== Exercise requirements ==
Everything in the listing should be set down exactly, apart from the pictures.

----

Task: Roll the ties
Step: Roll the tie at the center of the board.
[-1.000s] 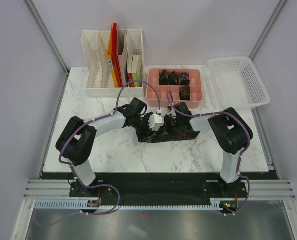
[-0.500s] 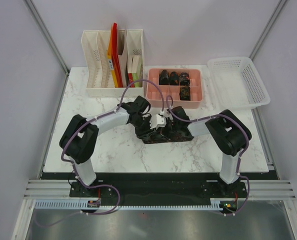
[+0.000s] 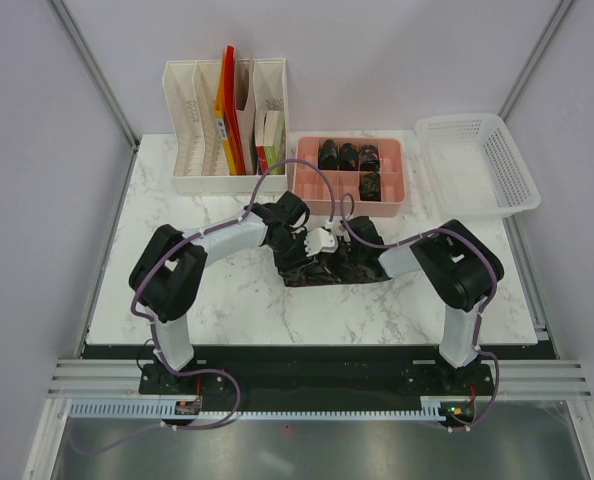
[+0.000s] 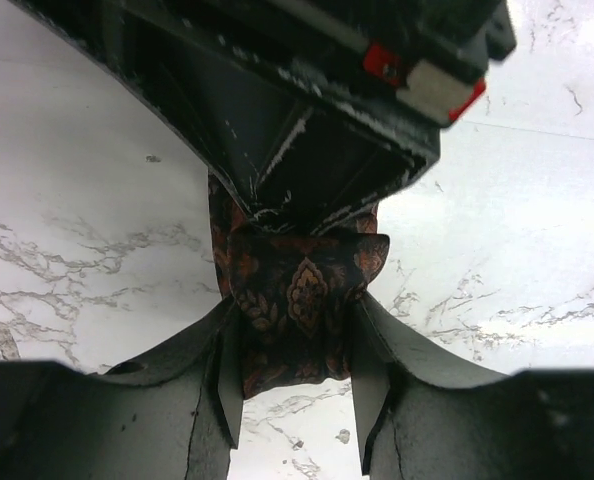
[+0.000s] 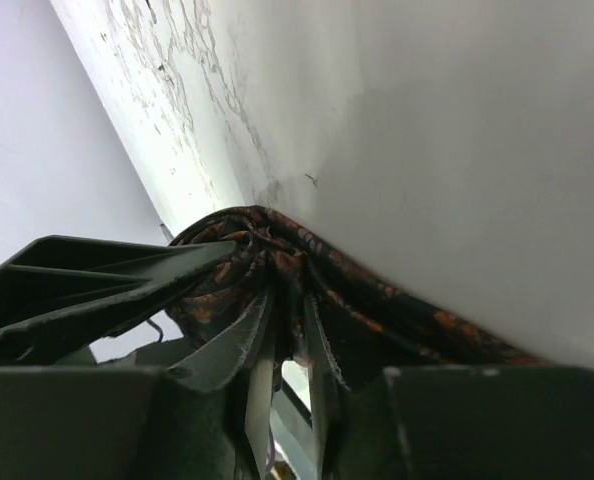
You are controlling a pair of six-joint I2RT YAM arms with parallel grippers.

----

== Answer space ==
Task: Roll the ties
Step: Roll the tie at the center of the board.
[-1.000s] 
[-0.500s] 
[+0.000s] 
[+0.000s] 
[+0.000s] 
You are controlling a pair of six-joint I2RT YAM arms with parallel grippers.

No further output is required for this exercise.